A subtle consequence of the metaphor's looseness: in control theory observability is a binary property of the system (the state matrix either has full rank for inference, or it does not). In software, observability is a gradient — measured by the dimensional-flexibility ratio earlier in this chapter, by the number of business attributes per span, by the share of incidents that resolve without a redeploy. There is no "fully observable" software stack; there is a system whose telemetry surface covers more or fewer of the dimensions future incidents will live in. The engineering practice is therefore one of continuously expanding the surface — adding attributes after each incident, removing dead labels, propagating attributes to child spans where queries actually run — and the "observable" team is the one that has institutionalised that expansion as part of the post-incident review. The answer to "are we observable?" is not yes/no; it is "by how much, and is it growing?".
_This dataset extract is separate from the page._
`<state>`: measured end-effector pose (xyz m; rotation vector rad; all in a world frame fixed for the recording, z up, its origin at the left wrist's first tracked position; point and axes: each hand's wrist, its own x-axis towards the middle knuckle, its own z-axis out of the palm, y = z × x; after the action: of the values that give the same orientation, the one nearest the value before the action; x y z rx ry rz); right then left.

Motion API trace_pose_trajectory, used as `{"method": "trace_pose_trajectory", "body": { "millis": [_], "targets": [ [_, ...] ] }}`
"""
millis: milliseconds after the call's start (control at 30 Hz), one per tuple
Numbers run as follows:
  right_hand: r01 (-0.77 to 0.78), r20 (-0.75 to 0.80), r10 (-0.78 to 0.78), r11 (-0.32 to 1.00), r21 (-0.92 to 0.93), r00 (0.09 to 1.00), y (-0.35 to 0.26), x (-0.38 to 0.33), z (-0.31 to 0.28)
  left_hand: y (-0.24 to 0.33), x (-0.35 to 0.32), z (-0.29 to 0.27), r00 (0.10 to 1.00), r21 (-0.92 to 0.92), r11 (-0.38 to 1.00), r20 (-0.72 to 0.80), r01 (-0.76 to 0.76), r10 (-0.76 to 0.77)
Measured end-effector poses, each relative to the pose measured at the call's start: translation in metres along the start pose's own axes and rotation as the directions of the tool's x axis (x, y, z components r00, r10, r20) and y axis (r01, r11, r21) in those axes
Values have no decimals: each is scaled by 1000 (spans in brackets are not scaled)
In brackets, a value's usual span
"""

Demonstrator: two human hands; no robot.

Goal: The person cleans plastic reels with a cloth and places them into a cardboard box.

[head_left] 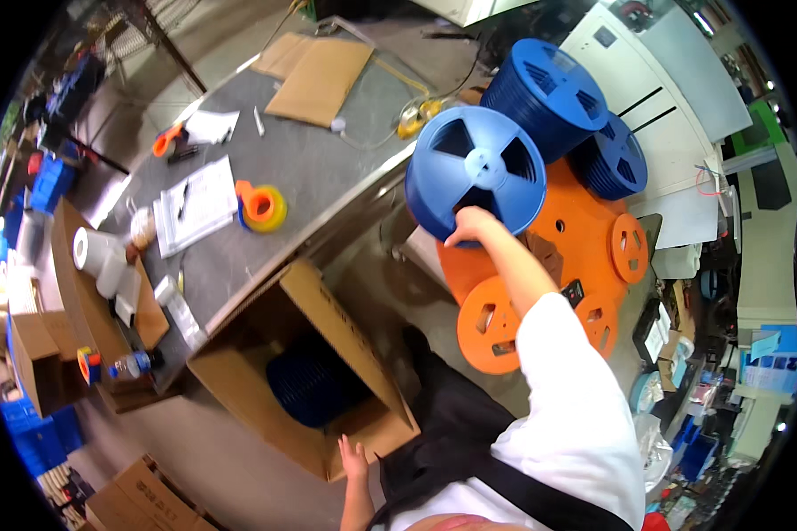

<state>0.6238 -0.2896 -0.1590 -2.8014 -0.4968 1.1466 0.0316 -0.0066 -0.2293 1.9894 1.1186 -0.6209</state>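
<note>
My right hand (475, 225) grips the near edge of a blue plastic reel (482, 161), its fingers in one of the reel's cut-outs and the thumb outside. This reel has a round hub and several wedge-shaped openings. Behind it rises a stack of blue reels (547, 119), with another blue stack (613, 159) to its right. Orange reels (489, 329) lie around and below them. Near the lower middle, my left hand (352, 457) is empty, fingers apart, beside the rim of a cardboard box (224, 382). Inside that box sits a dark blue reel stack (308, 382).
A grey worktable (314, 173) at the left carries flat cardboard (323, 80), papers (195, 205) and tape rolls (262, 209). Another carton (146, 500) stands on the floor at lower left. White cabinets (651, 97) stand behind the reels.
</note>
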Motion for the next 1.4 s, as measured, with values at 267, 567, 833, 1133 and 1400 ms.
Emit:
{"method": "trace_pose_trajectory", "body": {
  "millis": [267,567,833,1133,1400],
  "targets": [
    [-31,38,23,975,218,999,19,70,71,78,-15,3,986,-185,981,165,64,-33],
    [-69,-115,111,945,320,987,-20,-9,26,85,-26,-52,999,-117,992,1,40,-40],
    [65,-39,-120,220,973,992,-84,-154,-36,32,-9,-37,992,-275,953,-58,-126,114],
    [-92,-488,-443,-803,588,752,-189,-306,26,52,-23,-160,808,-410,740,-505,-534,304],
    [-351,-479,-680,-714,606,555,-231,-352,92,124,-110,-277,586,-171,761,-747,-626,314]
  ]
}}
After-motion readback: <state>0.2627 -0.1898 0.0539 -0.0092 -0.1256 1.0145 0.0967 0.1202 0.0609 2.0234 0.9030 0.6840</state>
The Hotstar IPL 2024 incident — when monitoring detected and observability did not explain
During the IPL 2024 final at JioCinema (LSG vs RCB, ~32M concurrent peak), the playback team got a playback_error_rate_high page at 21:14 IST during the second innings. Monitoring detected the spike — error rate jumped from 0.4% to 1.9% over four minutes. Observability was supposed to explain it: the span attribute cdn.edge_pop should have shown which edge POP was failing. The catch was that cdn.edge_pop was added to spans in February 2024 but was emitted only on the parent video-session span, not on the per-segment fetch spans where the errors actually happened. The trace query "slice errors by edge POP" returned zero — not because every POP was healthy, but because the attribute was not on the span the query was scanning. The team eventually localised the issue (a misconfigured certificate on one Mumbai POP) by joining the playback-error span to the parent session span via trace_id, but the join cost the team eleven minutes during a live final. The post-incident fix was an attribute-propagation rule that copies cdn.edge_pop to every child span, doubling the per-trace storage cost in exchange for the dimensional flexibility being available where it was needed. The general lesson: observability fails at the level of the span that a future query will scan, not at the level of "do we have traces". Auditing where each attribute lives is as important as collecting them at all.
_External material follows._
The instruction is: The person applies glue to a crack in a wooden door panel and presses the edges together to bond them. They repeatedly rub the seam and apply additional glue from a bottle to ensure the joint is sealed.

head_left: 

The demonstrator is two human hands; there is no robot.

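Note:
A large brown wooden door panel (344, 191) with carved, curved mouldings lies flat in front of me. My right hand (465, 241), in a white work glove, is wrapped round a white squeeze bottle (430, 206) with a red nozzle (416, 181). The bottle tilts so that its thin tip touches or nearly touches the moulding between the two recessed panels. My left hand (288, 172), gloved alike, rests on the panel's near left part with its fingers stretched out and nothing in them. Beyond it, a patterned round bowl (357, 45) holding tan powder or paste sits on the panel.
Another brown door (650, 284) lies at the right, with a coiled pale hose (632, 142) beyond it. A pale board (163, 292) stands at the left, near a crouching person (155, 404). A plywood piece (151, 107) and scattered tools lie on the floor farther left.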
The "observability tax" — what high-cardinality telemetry actually costs
The honest version of the cost story: a Razorpay-scale traces stack (≈4M spans/sec at peak) running Tempo with full attribute storage and 7-day retention costs roughly ₹14-18 lakh / month in storage and compute (2024 numbers, single region, mostly object-storage retention). The same stack running metrics-only at the same telemetry coverage would cost ₹2-3 lakh / month. The 5-7× multiplier is the "observability tax" — what you pay for the dimensional flexibility. The tax is bounded by sampling — head-based sampling at 5% cuts the multiplier to ~1.3× — but at the cost of losing rare-event resolution, which is exactly the dimensional flexibility you wanted observability for. Tail-based sampling that always keeps error traces and slow traces (Part 5 of this curriculum dissects the trade-off) is the typical compromise: ~10% storage of full retention, ~98% retention of debug-relevant traces. The tax is real and it is the reason "monitoring is dead" was a marketing line, not an engineering plan.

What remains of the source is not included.